Aniversarios funestos

Publicado el 17 junio 2015 por Argos
[Esta entrada puedes leerla con acompañamiento musical seleccionando la pista "Aniversarios- Hurts" de la lista desplegable del lateral inferior derecho]
Ella lo sabía. Él lo sabía. Hoy se cumplía un año de la boda. La vida no había mejorado para ninguno de ellos, como suele suceder tras las uniones por conveniencia o despecho, como era el caso de Sarah y James.
Dos años atrás, sus vidas estaban en el punto contrario al actual. Ninguno vivía pensando en el mañana. Ninguno pensaba en lo que debió pasar y no pasó. Ambos vivían la vida con intensidad. Ambos no se conocían.
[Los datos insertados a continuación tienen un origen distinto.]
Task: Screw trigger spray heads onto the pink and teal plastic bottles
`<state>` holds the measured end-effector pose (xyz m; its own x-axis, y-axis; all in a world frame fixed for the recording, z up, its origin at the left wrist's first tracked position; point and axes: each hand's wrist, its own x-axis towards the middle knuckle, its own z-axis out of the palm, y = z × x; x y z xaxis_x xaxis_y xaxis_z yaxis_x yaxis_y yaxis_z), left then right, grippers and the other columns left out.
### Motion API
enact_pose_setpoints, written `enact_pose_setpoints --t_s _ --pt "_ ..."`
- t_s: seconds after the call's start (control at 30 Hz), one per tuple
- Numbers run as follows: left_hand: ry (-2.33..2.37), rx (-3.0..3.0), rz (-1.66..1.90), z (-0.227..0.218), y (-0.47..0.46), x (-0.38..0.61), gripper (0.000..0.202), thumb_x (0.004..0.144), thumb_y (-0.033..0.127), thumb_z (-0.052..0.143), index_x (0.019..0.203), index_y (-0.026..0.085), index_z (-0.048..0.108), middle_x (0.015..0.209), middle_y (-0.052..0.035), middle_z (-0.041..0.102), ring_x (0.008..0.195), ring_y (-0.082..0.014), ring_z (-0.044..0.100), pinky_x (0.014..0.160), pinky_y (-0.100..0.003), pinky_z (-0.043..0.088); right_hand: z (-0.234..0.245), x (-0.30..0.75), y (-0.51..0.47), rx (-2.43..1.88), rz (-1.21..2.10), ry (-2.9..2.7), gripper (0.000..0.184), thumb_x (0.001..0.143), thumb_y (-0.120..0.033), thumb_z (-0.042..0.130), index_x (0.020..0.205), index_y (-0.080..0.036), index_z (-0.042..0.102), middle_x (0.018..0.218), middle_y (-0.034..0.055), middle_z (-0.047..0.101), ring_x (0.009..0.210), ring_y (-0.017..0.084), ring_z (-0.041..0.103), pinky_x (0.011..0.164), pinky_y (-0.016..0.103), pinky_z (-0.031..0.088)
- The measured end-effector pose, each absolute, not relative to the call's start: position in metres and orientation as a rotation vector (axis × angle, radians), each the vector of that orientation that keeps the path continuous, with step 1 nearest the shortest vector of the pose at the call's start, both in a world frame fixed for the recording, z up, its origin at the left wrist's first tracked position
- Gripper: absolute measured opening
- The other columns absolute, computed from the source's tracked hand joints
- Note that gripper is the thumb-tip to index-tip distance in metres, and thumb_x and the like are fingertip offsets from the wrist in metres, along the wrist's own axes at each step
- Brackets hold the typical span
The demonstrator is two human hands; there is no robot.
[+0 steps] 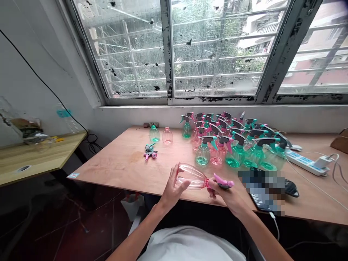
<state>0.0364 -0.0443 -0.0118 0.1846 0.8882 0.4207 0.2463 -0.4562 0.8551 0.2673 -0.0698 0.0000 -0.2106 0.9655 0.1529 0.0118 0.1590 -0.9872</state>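
A clear pink spray bottle (192,176) lies on its side in the air over the table's front edge, base to the left. My left hand (175,183) is closed round its base end. At the neck, my right hand (218,189) grips the pink and black trigger spray head (224,182), which sits at the bottle's mouth; whether it is threaded on is hidden by the fingers. Farther left lies a small heap of loose green and pink spray heads (150,151). Behind it stand a green bottle (154,135) and a pink bottle (167,136), both without heads.
Several green and pink bottles with spray heads (237,154) stand crowded at the back right of the wooden table (114,159). A phone (261,195) with a cable lies right of my hands, near a white power strip (307,162). A window is behind.
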Motion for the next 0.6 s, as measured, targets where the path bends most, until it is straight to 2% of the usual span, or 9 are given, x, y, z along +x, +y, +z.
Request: enact_pose_setpoints --t_s 0.1,0.17,0.27,0.33,0.4,0.43,0.47,0.53,0.6 --pt "1.098 2.015 1.279 -0.009 -0.046 0.039 0.085 0.081 0.052 0.073 0.152 0.028 0.033 0.155 -0.0142 0.037 0.144 -0.0335 0.035 0.117 -0.050 0.030 0.004 0.277 -0.070 -1.071 1.136 -1.468 0.037 0.091 -0.048 0.064 0.066 -0.022 0.057 0.056 -0.0046 0.050 0.051 0.013 0.041 0.051 0.029 0.033" --pt "1.107 2.138 1.243 -0.006 -0.046 0.041 0.086 0.070 0.051 0.083 0.145 0.028 0.047 0.156 -0.0131 0.039 0.146 -0.0363 0.031 0.120 -0.052 0.022 0.006 0.280 -0.072 -1.112 1.057 -1.486 0.031 0.087 -0.046 0.071 0.069 -0.022 0.061 0.055 -0.0053 0.051 0.049 0.013 0.041 0.048 0.028 0.031" --pt "1.165 2.240 1.207 -0.006 -0.042 0.046 0.072 0.072 0.048 0.082 0.137 0.028 0.056 0.153 -0.0128 0.046 0.143 -0.0365 0.037 0.119 -0.053 0.022 0.007 0.280 -0.076 -1.089 0.994 -1.537 0.026 0.082 -0.045 0.077 0.089 -0.023 0.066 0.066 -0.0022 0.061 0.055 0.016 0.054 0.050 0.027 0.040" --pt "1.244 2.247 1.210 -0.010 -0.034 0.049 0.072 0.075 0.048 0.080 0.138 0.026 0.053 0.150 -0.0133 0.049 0.142 -0.0358 0.038 0.118 -0.055 0.024 0.005 0.278 -0.077 -1.002 1.017 -1.565 0.040 0.083 -0.046 0.075 0.113 -0.024 0.061 0.082 0.0021 0.069 0.066 0.020 0.063 0.060 0.031 0.051" --pt "1.341 2.212 1.213 -0.016 -0.017 0.050 0.076 0.076 0.048 0.079 0.140 0.023 0.049 0.147 -0.0144 0.051 0.139 -0.0351 0.041 0.116 -0.056 0.030 0.000 0.276 -0.076 -0.934 1.025 -1.570 0.051 0.092 -0.052 0.063 0.132 -0.025 0.049 0.100 0.0069 0.073 0.077 0.022 0.067 0.073 0.037 0.055" --pt "1.397 2.179 1.211 -0.019 -0.005 0.049 0.074 0.078 0.047 0.078 0.140 0.021 0.048 0.145 -0.0152 0.051 0.136 -0.0349 0.045 0.113 -0.056 0.034 -0.003 0.276 -0.073 -0.939 1.011 -1.580 0.051 0.097 -0.055 0.050 0.138 -0.025 0.044 0.107 0.0091 0.073 0.080 0.023 0.069 0.077 0.039 0.056" --pt "1.453 2.140 1.201 -0.021 0.009 0.048 0.063 0.084 0.043 0.074 0.137 0.019 0.050 0.142 -0.0148 0.054 0.131 -0.0339 0.050 0.108 -0.056 0.040 -0.008 0.276 -0.071 -0.969 0.995 -1.594 0.050 0.102 -0.055 0.035 0.141 -0.024 0.042 0.112 0.0109 0.073 0.084 0.023 0.070 0.079 0.040 0.057" --pt "1.549 2.056 1.149 -0.023 0.040 0.044 0.037 0.095 0.032 0.062 0.128 0.017 0.057 0.132 -0.0108 0.061 0.113 -0.0276 0.063 0.094 -0.050 0.053 -0.016 0.276 -0.065 -1.069 0.985 -1.661 0.057 0.105 -0.052 0.013 0.138 -0.020 0.047 0.113 0.0132 0.075 0.089 0.024 0.073 0.082 0.042 0.058" --pt "1.634 1.980 1.089 -0.019 0.074 0.040 0.033 0.095 0.031 0.062 0.125 0.017 0.059 0.125 -0.0099 0.064 0.104 -0.0247 0.066 0.087 -0.045 0.057 -0.025 0.278 -0.058 -1.141 0.960 -1.732 0.062 0.106 -0.051 0.012 0.128 -0.017 0.059 0.107 0.0138 0.077 0.093 0.025 0.075 0.088 0.044 0.058"
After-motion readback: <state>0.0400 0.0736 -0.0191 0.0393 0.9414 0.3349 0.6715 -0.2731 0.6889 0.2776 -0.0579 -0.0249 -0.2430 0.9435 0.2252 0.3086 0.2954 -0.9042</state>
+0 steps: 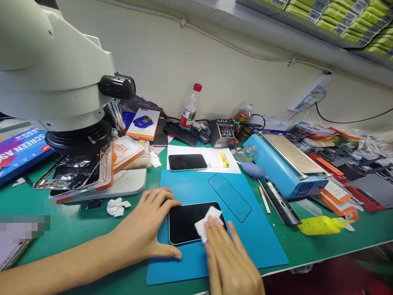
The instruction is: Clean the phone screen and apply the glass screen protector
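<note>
Looks like we're mid-wipe on the smartphone (184, 223) at six o'clock: our right hand (229, 258) presses a white wipe (200, 227) down, fingers together; our left hand (150, 229) spreads wide round its left end. Black-edged screen protector (230, 197) lies separate, toward two o'clock. Blue box (21, 157), nine o'clock: "SCREEN AS", rest unreadable.

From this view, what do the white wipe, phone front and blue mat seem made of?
White wipe: matte paper tissue or nonwoven cloth, by its soft, bent edges; can't tell which.
Phone front: probably glass, by its smooth, unbroken black face.
Blue mat: likely silicone or rubber, low-sheen, by its even colour; plastic possible.
</note>
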Demonstrator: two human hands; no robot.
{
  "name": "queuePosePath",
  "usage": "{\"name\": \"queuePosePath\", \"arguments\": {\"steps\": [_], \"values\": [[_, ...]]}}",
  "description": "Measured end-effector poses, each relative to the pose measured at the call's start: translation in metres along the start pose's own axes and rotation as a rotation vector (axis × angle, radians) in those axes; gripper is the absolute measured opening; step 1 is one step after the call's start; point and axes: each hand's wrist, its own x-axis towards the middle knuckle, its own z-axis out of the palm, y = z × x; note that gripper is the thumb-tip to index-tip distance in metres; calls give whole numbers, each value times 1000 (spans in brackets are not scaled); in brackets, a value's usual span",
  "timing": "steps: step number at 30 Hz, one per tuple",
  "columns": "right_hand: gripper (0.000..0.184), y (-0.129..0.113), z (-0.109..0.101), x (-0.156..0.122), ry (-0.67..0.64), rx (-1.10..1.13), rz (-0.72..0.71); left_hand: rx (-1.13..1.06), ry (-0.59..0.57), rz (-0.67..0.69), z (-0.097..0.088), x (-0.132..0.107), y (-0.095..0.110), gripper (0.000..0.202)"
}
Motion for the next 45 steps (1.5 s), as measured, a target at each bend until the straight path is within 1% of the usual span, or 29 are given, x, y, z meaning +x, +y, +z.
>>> {"name": "queuePosePath", "arguments": {"steps": [1,3,6,8,9,11,13,14,16,18,20,24,27,30,33,35,36,38,40,43,45], "values": [[40,5,-2,2,0,-24,36,-1,-7,-6,0,0,0,102],[41,0,2,13,8,-16,70,-2,-7,-17,-1,1,2,114],[41,-26,16,30,17,102,60,-15,14,-30,-3,1,6,125],[39,-37,20,30,44,161,24,-23,19,-31,-4,1,8,126],[37,-38,20,27,66,170,-7,-25,15,-31,-5,1,8,126],[35,-31,15,18,83,154,-56,-27,0,-31,-6,1,8,129],[37,-21,11,15,52,113,-34,-26,-8,-34,-6,2,7,133],[39,-18,10,17,28,102,-5,-26,-9,-34,-6,2,7,133],[41,-19,12,29,-3,120,40,-20,-2,-29,-7,3,8,127],[42,-26,16,43,-10,184,50,-20,14,-18,-7,3,9,121],[41,-33,19,51,-11,244,41,-28,30,-2,-8,2,10,120],[40,-35,15,48,-2,274,-6,-37,13,17,-10,2,9,124],[41,-37,13,50,-34,261,18,-37,21,9,-9,2,10,118],[42,-44,15,55,-77,253,35,-39,47,12,-7,1,10,112],[40,-46,18,43,-24,235,-1,-18,45,18,-5,-1,9,107],[37,-41,15,27,38,206,-27,-4,33,15,-6,-2,9,108],[36,-36,13,18,54,183,-29,0,24,8,-6,-2,9,111],[37,-22,4,1,28,133,-5,1,2,-14,-6,-3,9,123],[41,-6,-7,-13,-24,89,43,2,-21,-45,-6,-3,9,132],[51,9,-17,-27,-55,56,116,2,-37,-71,-6,-3,8,133],[54,7,-15,-28,-40,36,152,3,-37,-76,-6,-3,8,131]]}}
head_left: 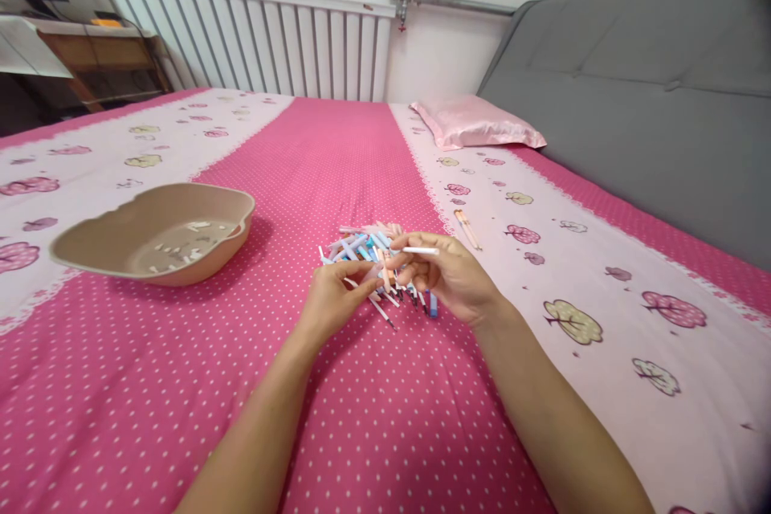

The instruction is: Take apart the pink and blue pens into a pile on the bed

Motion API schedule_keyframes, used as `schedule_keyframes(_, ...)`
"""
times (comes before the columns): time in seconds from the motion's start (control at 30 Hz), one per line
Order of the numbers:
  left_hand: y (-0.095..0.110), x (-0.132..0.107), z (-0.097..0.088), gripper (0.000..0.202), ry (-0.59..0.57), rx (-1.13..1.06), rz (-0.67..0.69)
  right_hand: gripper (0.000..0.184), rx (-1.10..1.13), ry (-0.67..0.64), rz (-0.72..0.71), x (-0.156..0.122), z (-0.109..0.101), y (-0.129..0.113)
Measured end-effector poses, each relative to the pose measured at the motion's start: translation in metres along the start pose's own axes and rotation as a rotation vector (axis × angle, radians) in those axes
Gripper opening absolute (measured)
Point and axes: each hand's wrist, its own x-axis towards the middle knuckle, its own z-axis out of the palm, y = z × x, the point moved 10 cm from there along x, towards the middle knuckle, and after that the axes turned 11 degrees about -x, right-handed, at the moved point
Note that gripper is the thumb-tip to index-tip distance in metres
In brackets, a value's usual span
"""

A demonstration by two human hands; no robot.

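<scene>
My right hand (449,273) is closed, with a slim white stick (422,250), like a pen refill, between thumb and fingers. My left hand (337,293) pinches a small pale pink pen part (377,270); the fingertips partly cover it. Both hands meet over a loose pile of pen parts (358,245) on the bed. White refills with dark tips, blue and lilac caps and pink pieces lie mixed in it. A blue cap (433,304) rests at the pile's near right edge, below my right hand.
A beige basin (241,237) with several small white pieces stands at the left. Two slim peach-coloured pens (467,228) lie beyond my right hand. A pink pillow (475,122) rests near the grey headboard (650,88). A white radiator (259,40) lines the wall.
</scene>
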Motion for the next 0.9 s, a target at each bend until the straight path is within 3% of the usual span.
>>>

Dos años atrás,como digo, Sarah vivía feliz su vida en el internado y James disfrutaba de la vida fácil y ajetreada propia de un caballero joven de su condición. Sarah pasaba las semanas entre clases, retales y las cartas de Valentín. James paseaba a caballo en compañía de la distinguida Lorelai. Ni James ni Sarah pensaban en el futuro, y si lo hacían, la imagen que les impregnaba la mente no era ni parecida a lo que después sucedería; pues caprichoso es el destino y sus intrincados caminos. Bien lo comprendieron ellos después, demasiado tarde como para coger otra diligencia.
    - Los caminos están embarrados y mi caballo ha quedado atrapado por los flancos traseros. Ayudadme, os lo ruego o llegaré tarde al colegio.
Esta fue la primera frase que Lorelai le dirigió a James aquella sombría tarde de abril. Una frase , por otro lado, exenta de todo romanticismo.
James cumplió con su papel de salvador y, tirando de las rienda del encabritado corcel de Lorelai, logró sacarlo del fango.
    - Déjeme examinarlo- Pidió.- Su caballo ha perdido una herradura. No podréis montarlo. Permitidme que os escolte hasta el lugar que deseéis.
La muchacha aceptó de buen grado y este fue el comienzo de un romance que, en posteriores y cada vez más apasionados encuentros que James prepararía a conciencia, se cocería a fuego lento.
La peripecia de Sarah y Valentín había surgido muchos años antes. Ambos se conocían desde niños. Ardua tarea fue para Sarah conseguir el amor de Valentín desde su condición de mujer; fueron muchas las cartas y los paseos que tuvo que proponer al muchacho, quien sólo la veía como una buena amiga. Pero, ay, así nacen las mejores historias de amor y esta lo fue, ¡vive Dios que sí!
Nada parecía importunar el amor que James y Sarah profesaban a sus respectivos Lorelai y Valentín. Nada hacía presagiar una desventura, una separación, pero los hados del caprichoso destino, a menudo mueven los hilos a favor de una historia truculenta y dramática para entretener así sus perfectas y castas vidas.
Hoy se cumplía un año de la boda, y muchos más se cumplirían puesto que así debía ser. Sin olvidar la dicha pasada, ningún aniversario volvería a celebrarse.
Resignación, memoria y culpa: un cóctel de ambrosía demasiado exquisito como para ser rechazado.